▶ **How to complete this task**: From the entries below, return exactly the lines beginning at the one that contains "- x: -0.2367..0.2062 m" and ending at the one that contains "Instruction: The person", both of them included, and only those lines.

[Stored entries]
== Segment start ==

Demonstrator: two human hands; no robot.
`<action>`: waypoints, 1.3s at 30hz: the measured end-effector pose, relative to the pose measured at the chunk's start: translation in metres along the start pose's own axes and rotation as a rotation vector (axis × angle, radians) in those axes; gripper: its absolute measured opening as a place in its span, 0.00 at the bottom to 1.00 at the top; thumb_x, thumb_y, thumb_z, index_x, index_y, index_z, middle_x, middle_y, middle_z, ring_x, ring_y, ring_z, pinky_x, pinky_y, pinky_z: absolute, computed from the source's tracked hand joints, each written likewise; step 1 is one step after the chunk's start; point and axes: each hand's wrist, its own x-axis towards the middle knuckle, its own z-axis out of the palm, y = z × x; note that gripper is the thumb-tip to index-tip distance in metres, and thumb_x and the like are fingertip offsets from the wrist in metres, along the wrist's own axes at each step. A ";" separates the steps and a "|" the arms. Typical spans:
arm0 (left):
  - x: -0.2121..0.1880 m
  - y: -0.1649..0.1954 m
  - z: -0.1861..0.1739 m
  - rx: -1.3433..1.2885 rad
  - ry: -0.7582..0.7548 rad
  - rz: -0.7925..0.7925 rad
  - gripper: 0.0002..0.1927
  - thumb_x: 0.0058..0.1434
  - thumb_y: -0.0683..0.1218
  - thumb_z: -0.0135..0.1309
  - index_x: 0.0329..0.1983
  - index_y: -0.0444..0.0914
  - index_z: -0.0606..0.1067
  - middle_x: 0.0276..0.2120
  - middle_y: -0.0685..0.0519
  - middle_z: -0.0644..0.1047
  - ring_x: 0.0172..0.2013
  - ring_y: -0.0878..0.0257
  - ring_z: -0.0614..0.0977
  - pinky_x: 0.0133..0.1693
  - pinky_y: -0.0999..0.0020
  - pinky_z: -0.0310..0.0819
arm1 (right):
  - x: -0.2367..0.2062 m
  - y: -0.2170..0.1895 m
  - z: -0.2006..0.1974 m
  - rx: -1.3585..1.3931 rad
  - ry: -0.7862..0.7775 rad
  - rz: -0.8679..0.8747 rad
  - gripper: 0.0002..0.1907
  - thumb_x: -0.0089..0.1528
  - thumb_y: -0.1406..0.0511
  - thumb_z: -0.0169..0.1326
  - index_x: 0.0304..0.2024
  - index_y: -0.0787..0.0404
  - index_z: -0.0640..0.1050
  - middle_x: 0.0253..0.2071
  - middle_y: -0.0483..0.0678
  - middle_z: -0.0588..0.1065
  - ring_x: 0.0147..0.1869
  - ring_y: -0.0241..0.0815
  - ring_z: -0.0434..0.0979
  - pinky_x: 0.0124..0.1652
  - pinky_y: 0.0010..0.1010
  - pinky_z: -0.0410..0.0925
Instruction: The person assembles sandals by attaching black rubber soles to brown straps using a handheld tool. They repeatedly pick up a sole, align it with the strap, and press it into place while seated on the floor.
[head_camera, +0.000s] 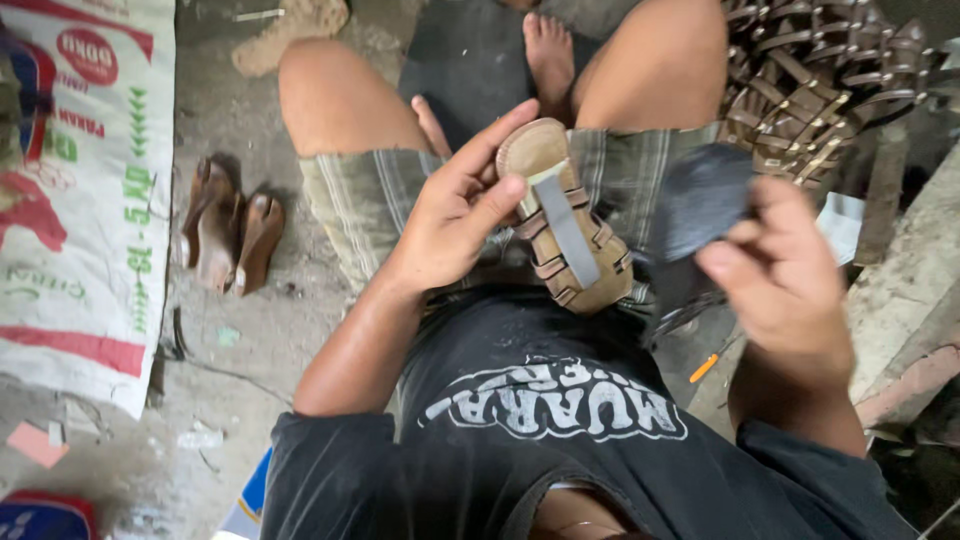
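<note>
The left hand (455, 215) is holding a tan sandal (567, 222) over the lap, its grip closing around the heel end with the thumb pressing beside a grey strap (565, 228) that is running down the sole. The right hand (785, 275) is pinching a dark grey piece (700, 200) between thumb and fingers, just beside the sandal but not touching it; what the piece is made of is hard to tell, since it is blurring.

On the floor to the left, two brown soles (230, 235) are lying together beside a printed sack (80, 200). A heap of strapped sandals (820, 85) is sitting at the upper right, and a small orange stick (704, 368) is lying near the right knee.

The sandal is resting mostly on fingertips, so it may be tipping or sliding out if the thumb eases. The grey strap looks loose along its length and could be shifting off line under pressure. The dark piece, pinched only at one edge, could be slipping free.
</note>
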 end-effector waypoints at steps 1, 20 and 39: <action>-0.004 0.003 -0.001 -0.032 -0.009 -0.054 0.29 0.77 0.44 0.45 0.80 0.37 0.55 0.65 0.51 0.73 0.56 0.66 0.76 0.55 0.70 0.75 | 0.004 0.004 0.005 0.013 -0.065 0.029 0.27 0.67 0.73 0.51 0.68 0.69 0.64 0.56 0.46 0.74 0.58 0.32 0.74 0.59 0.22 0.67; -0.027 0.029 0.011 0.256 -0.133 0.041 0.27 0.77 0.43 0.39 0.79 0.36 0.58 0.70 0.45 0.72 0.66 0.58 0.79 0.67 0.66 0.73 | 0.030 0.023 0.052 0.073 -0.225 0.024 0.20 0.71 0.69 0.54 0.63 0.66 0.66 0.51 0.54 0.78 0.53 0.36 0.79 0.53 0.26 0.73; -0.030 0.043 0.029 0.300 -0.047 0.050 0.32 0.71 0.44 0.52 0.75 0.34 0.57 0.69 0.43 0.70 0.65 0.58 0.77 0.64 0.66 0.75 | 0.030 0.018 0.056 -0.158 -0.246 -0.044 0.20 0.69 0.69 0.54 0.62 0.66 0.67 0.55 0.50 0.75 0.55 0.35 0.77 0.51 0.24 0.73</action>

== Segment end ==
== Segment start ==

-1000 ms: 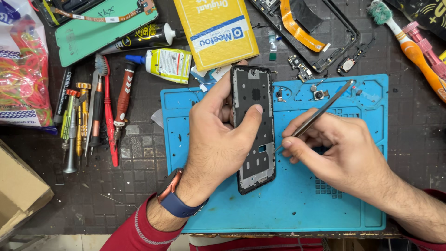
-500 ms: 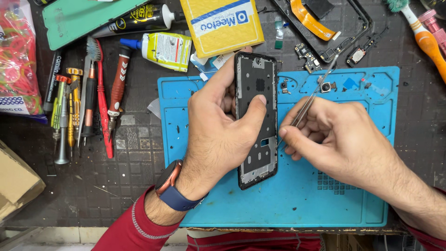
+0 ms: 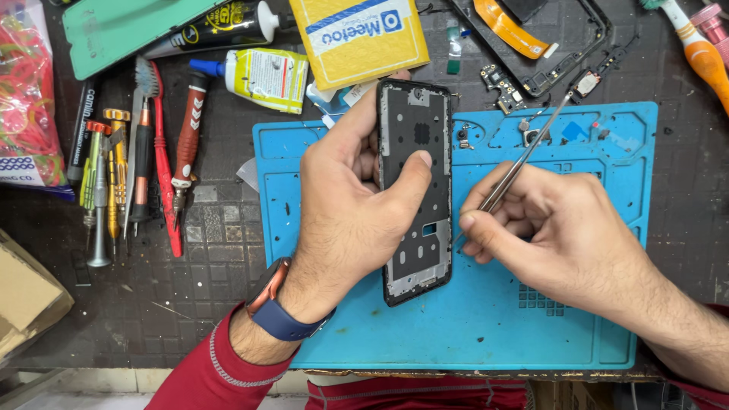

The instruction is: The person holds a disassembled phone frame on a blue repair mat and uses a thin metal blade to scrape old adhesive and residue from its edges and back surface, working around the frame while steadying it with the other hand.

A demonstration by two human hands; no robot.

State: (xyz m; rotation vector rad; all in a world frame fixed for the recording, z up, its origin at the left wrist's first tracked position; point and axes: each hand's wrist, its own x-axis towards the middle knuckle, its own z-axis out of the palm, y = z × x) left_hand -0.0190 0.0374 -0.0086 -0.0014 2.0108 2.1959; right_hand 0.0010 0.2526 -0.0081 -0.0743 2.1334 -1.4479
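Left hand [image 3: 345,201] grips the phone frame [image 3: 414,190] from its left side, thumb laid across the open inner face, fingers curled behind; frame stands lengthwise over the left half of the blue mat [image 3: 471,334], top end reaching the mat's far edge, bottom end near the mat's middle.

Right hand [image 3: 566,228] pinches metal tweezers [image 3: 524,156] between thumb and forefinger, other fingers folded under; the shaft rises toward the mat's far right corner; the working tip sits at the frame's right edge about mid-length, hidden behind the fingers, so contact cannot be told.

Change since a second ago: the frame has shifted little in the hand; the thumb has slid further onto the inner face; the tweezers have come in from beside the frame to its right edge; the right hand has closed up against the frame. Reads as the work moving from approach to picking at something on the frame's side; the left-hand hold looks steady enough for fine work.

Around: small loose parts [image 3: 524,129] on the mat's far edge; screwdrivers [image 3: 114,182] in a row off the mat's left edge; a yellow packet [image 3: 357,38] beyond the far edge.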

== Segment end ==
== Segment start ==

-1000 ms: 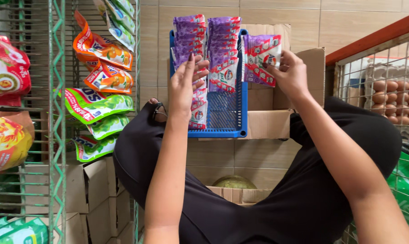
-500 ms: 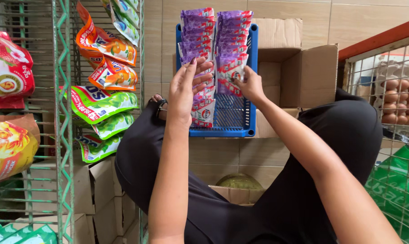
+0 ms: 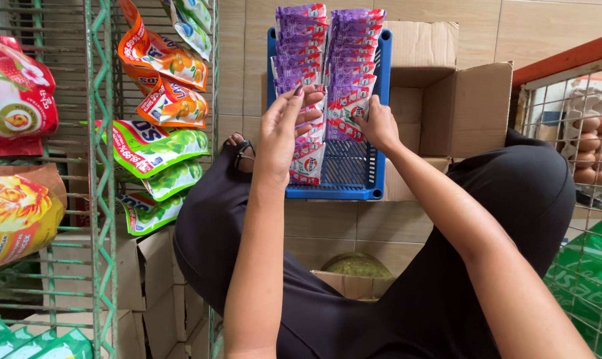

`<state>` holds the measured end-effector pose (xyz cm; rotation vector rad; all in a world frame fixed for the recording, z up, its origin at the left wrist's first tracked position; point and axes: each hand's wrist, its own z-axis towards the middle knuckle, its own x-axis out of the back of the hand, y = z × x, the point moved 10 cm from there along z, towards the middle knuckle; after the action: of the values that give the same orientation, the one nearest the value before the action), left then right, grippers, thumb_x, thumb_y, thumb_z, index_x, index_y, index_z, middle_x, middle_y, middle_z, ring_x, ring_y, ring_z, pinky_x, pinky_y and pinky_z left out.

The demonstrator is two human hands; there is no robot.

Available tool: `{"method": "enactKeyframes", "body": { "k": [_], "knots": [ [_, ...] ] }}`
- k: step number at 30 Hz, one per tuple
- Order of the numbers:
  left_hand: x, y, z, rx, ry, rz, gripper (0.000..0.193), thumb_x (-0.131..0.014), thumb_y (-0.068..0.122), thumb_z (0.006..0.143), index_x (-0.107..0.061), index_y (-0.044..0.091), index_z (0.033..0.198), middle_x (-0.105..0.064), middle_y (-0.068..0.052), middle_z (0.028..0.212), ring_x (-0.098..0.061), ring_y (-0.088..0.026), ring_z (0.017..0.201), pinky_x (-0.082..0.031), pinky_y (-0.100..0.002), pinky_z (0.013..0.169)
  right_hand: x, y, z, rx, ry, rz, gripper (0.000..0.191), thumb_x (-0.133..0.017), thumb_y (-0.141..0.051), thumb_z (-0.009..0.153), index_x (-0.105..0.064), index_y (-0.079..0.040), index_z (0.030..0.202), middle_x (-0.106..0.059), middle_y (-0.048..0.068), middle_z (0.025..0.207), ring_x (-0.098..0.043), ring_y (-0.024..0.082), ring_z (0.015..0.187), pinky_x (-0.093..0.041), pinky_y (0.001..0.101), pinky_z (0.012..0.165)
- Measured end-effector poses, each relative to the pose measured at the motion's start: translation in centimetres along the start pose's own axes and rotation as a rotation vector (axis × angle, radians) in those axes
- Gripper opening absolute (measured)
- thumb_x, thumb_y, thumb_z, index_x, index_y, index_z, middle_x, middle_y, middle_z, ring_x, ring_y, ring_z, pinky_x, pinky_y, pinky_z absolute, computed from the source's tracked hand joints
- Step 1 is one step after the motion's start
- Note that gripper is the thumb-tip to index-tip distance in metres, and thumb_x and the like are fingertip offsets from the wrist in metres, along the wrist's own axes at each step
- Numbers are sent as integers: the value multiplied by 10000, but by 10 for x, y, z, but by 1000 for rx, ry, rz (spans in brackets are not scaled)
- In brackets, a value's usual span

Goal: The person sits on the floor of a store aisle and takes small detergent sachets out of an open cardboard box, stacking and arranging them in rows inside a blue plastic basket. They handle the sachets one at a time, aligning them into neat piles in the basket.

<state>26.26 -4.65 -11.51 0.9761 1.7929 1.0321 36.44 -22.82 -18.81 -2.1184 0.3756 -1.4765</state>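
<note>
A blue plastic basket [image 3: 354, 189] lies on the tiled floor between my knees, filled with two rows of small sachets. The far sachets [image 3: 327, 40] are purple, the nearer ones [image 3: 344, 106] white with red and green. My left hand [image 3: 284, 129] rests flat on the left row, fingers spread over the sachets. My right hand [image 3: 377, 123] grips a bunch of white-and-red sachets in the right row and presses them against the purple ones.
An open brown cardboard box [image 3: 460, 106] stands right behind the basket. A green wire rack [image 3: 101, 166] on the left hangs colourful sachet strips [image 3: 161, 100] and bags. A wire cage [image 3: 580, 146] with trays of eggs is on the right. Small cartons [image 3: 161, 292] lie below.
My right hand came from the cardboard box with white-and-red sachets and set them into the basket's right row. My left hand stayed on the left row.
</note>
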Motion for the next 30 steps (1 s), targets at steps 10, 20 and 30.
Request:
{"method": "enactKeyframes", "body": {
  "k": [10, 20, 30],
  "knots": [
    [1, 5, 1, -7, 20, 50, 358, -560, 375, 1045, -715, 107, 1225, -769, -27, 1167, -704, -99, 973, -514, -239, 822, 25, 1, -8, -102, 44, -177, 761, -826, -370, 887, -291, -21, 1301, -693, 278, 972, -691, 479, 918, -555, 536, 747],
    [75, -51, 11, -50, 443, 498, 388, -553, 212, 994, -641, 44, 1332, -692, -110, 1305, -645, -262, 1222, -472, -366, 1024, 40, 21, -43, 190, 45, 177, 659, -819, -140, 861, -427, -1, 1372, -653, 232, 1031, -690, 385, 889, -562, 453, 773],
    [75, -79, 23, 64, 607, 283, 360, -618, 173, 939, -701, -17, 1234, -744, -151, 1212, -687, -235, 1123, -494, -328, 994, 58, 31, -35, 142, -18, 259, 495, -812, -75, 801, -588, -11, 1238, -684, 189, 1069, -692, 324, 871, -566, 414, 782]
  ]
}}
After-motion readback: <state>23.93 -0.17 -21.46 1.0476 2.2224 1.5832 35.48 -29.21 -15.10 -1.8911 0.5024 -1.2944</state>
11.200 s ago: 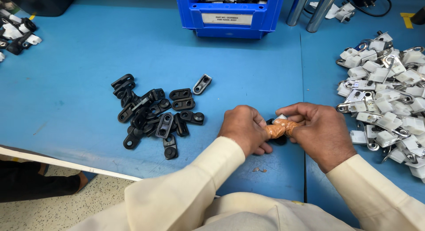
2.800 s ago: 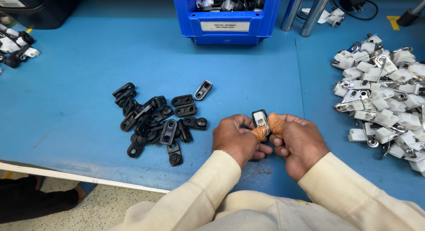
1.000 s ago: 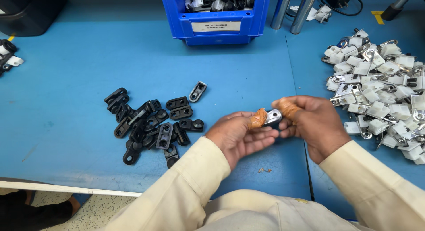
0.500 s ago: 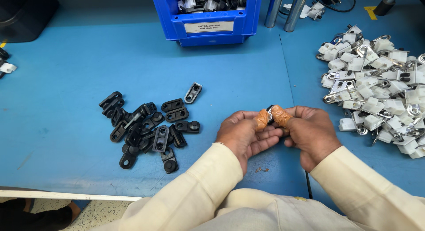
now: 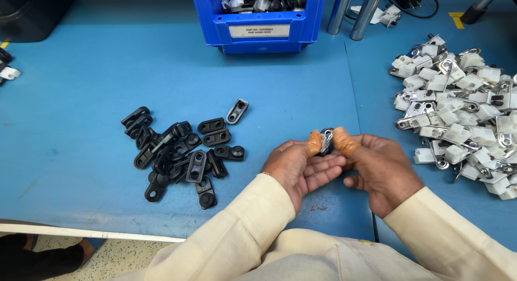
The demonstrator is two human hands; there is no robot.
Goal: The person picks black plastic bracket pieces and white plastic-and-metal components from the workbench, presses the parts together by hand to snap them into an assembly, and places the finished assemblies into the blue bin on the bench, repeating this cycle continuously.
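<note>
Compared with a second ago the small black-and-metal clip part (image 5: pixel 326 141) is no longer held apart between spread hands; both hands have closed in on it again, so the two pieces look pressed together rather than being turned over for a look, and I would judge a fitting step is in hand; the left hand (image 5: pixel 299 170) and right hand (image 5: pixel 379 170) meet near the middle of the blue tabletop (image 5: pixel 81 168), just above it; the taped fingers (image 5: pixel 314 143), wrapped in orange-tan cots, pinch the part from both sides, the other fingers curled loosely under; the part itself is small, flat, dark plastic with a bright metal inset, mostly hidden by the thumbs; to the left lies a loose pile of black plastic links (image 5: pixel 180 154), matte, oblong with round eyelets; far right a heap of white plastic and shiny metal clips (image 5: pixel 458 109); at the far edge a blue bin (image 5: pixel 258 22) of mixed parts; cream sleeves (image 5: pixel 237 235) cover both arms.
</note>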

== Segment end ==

▶ **Expected answer**:
  - x: -0.2367..0.2062 m
  - y: -0.2170..0.1895 m
  - z: -0.2006..0.1974 m
  - rx: -1.3585..1.3931 rad
  - ry: -0.7862..0.7775 rad
  - rz: -0.8679..0.8747 rad
  - gripper: 0.0002..0.1907
  - thumb_x: -0.0089..0.1528
  - thumb_y: -0.1406..0.0511
  - thumb_z: -0.0169..0.1326
  - index_x: 0.0304..0.2024
  - index_y: -0.0787..0.0404
  - index_z: -0.0640..0.1050
  - middle_x: 0.0253..0.2071
  - middle_y: -0.0483..0.0678
  - middle_z: -0.0588..0.1065
  - ring_x: 0.0147..0.1869
  - ring_y: -0.0241..0.0815
  - ring_z: -0.0434..0.0979
  - pinky_x: 0.0124..0.1652
  - pinky_y: 0.0010..0.1010
  - pinky_z: -0.0410..0.0925
Instruction: The person assembles sandals by attaching black rubber soles to brown straps using a handheld tool. They repeatedly pick up a sole, align it with the strap, and press it into place while seated on the floor.

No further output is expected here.